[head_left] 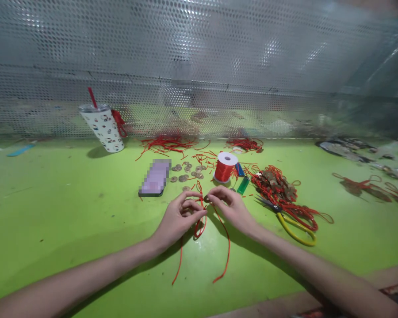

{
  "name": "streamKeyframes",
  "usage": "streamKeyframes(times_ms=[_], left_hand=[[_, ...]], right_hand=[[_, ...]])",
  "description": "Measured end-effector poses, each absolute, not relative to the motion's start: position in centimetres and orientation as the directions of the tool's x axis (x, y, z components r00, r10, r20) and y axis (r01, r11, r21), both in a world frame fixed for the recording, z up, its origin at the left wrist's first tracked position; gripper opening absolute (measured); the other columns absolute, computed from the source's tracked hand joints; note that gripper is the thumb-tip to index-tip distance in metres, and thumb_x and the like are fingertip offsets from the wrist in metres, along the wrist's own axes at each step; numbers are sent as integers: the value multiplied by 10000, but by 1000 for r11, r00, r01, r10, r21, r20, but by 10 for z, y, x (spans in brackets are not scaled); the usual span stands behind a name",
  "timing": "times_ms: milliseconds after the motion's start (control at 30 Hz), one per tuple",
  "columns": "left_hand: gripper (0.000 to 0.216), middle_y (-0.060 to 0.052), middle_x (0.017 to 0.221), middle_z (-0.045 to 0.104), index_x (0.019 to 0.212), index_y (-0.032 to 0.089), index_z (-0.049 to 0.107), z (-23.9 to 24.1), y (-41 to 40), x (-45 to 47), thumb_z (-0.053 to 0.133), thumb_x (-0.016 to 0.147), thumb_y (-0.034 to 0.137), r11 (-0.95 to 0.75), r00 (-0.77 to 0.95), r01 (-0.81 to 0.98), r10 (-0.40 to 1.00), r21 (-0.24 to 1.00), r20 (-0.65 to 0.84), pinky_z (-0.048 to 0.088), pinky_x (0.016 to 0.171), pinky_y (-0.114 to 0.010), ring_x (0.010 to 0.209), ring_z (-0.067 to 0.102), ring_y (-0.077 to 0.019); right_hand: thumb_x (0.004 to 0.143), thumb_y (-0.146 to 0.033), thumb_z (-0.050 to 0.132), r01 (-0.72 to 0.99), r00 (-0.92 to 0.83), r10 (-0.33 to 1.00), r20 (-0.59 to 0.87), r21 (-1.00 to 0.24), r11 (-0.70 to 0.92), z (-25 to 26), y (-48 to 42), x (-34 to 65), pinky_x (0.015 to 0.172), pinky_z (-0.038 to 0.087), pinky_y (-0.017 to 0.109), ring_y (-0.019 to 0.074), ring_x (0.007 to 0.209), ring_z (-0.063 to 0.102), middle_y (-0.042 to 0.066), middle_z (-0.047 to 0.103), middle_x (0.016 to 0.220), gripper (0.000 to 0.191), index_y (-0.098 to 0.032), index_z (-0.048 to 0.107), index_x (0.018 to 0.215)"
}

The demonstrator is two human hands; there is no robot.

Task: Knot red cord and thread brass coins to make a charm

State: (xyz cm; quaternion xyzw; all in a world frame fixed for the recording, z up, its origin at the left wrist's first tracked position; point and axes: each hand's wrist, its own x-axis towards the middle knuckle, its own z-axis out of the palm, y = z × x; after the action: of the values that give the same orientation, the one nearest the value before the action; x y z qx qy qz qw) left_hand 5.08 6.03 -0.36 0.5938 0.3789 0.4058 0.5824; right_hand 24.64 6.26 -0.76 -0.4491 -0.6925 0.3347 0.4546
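Fingers of my left hand (182, 216) are pinched around a looped, knotted red cord (200, 227), held just above the green table. Its loops stick out above and below the fingertips, and two loose ends hang toward me. Close beside it, my right hand (230, 205) pinches a small dark coin (205, 198) at the knot, mostly covered by the fingertips. Several bronze coins with holes (183, 178) lie just beyond the hands. A spool of red cord (224, 170) stands upright behind my right hand, with a green lighter (243, 185) next to it.
Yellow-handled scissors (295, 229) lie right of my right hand, against a pile of corded coins (275, 185). A phone (155, 177) lies at left. Farther back stand a tumbler with a straw (104, 128) and a perforated metal screen (199, 88). Red cord scraps (167, 143) lie along it.
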Motion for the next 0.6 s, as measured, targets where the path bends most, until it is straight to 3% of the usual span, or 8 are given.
streamKeyframes(times_ms=[67,167,600], left_hand=[[377,25,757,683,1144,185,587,-4,58,51,762,821,272,-32,384,-15,923,999,35,520,627,-250,685,662,-132],[383,34,745,664,1161,187,569,-3,56,52,746,832,270,-26,399,-19,916,999,31,510,607,-247,665,648,-130],[365,34,733,647,1166,187,569,-1,53,51,717,842,265,-83,371,12,926,996,73,508,600,-243,677,656,-140]], right_hand=[[932,-385,638,184,-153,970,188,-959,215,-5,60,244,604,487,293,161,662,595,26,672,768,198,-199,693,896],[893,-467,671,72,-169,981,91,-992,104,-4,57,242,575,454,287,146,609,547,9,620,683,279,-194,719,860],[813,-505,754,-41,-221,975,-4,-999,-13,-6,50,234,592,441,280,138,635,554,15,658,746,329,-195,700,907]])
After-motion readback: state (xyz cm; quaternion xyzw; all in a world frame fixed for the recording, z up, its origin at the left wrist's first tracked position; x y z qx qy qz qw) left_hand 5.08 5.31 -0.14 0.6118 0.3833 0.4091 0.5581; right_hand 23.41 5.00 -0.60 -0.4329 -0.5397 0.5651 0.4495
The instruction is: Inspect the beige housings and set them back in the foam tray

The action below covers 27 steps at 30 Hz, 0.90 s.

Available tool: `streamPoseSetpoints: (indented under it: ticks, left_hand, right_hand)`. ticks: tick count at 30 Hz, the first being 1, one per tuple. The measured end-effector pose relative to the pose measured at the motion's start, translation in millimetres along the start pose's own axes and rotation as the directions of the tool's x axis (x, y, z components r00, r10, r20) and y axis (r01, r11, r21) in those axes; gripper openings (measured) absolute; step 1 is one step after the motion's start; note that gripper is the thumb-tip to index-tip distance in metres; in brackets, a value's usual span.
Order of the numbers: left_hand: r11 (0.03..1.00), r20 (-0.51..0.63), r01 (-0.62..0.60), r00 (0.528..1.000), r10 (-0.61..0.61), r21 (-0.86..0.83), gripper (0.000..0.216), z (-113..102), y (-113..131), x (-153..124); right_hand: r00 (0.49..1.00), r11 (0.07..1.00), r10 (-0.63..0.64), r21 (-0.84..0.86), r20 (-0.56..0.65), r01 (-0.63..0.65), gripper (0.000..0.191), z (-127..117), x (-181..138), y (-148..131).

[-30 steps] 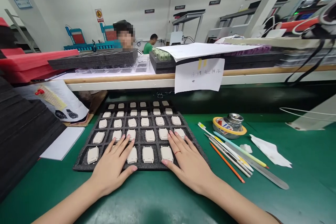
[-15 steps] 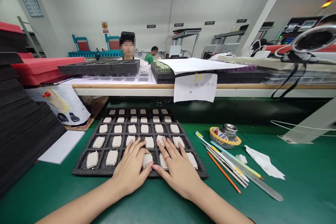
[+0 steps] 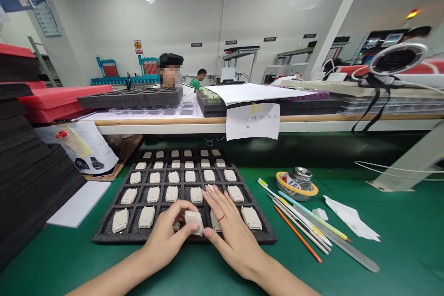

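Note:
A black foam tray [image 3: 120, 240] lies on the green table, its compartments holding rows of beige watch cases [image 3: 146, 217]. Near the tray's front edge, my left hand [image 3: 164, 231] pinches one watch case [image 3: 193, 223] between thumb and fingers, tilted up with its flat face toward me. My right hand [image 3: 231, 236] lies stretched out and palm down over the tray, fingers apart, partly covering the watch cases beneath it. Its thumb tip is close to the held watch case; whether they touch, I cannot tell.
Right of the tray lie a toothbrush [image 3: 262, 182], an orange stick [image 3: 298, 235], a metal spatula [image 3: 364, 259], a roll of tape [image 3: 314, 190] and a white tissue [image 3: 350, 219]. Stacked black foam [image 3: 31, 185] rises at left. A shelf [image 3: 166, 127] spans the back; a person [image 3: 169, 76] sits beyond.
My left hand has closed on a watch case and lifted it, tilting it up. My right hand stays spread over the tray. The camera view has tilted slightly upward.

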<state>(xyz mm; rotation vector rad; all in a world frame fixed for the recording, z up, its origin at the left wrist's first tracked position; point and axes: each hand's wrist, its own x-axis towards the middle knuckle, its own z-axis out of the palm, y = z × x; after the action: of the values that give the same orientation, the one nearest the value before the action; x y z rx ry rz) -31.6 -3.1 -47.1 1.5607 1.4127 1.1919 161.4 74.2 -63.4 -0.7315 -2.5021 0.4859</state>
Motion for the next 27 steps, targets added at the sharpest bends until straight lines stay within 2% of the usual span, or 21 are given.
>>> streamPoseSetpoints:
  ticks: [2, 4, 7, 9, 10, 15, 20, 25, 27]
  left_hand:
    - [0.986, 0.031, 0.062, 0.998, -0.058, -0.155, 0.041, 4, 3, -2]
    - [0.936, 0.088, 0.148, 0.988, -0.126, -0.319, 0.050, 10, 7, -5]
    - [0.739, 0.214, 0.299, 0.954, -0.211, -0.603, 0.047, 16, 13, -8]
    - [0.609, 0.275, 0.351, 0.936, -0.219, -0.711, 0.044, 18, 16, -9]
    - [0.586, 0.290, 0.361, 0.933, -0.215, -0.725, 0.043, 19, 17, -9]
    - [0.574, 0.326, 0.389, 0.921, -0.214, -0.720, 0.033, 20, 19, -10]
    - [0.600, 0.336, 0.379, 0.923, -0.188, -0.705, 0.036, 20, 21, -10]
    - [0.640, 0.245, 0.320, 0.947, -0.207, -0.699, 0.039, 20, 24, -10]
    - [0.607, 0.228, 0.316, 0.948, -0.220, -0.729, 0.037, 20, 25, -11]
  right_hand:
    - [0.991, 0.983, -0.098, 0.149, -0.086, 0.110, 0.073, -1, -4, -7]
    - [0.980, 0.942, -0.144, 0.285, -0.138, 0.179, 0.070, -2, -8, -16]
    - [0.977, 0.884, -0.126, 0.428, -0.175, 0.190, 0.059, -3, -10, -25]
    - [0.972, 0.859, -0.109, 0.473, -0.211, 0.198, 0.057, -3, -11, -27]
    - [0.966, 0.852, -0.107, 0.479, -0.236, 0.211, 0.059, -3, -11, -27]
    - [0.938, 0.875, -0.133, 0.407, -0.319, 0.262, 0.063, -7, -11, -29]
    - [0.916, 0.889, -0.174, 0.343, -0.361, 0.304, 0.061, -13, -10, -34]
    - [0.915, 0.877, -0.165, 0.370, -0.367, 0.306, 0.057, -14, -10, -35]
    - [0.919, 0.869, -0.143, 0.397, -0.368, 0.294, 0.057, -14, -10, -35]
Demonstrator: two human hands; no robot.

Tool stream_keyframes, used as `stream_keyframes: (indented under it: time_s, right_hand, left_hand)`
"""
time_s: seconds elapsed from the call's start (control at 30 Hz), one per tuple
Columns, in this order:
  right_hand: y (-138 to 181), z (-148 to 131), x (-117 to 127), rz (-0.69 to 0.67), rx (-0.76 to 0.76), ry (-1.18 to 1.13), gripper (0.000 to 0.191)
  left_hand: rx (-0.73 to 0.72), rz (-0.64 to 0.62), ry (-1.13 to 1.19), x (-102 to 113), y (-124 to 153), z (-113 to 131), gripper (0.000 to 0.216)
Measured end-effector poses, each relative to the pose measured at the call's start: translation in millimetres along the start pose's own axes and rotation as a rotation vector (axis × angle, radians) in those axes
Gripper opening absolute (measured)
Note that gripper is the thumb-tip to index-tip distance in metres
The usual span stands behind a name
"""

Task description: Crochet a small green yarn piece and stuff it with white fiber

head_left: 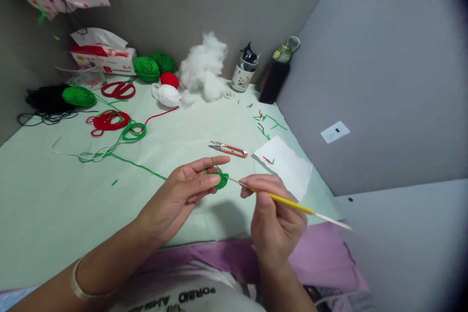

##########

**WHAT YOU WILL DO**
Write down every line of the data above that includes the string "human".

**THE COMPLETED TASK**
The demonstrator is two human hands; there is no robot.
Demonstrator: two human hands; no robot.

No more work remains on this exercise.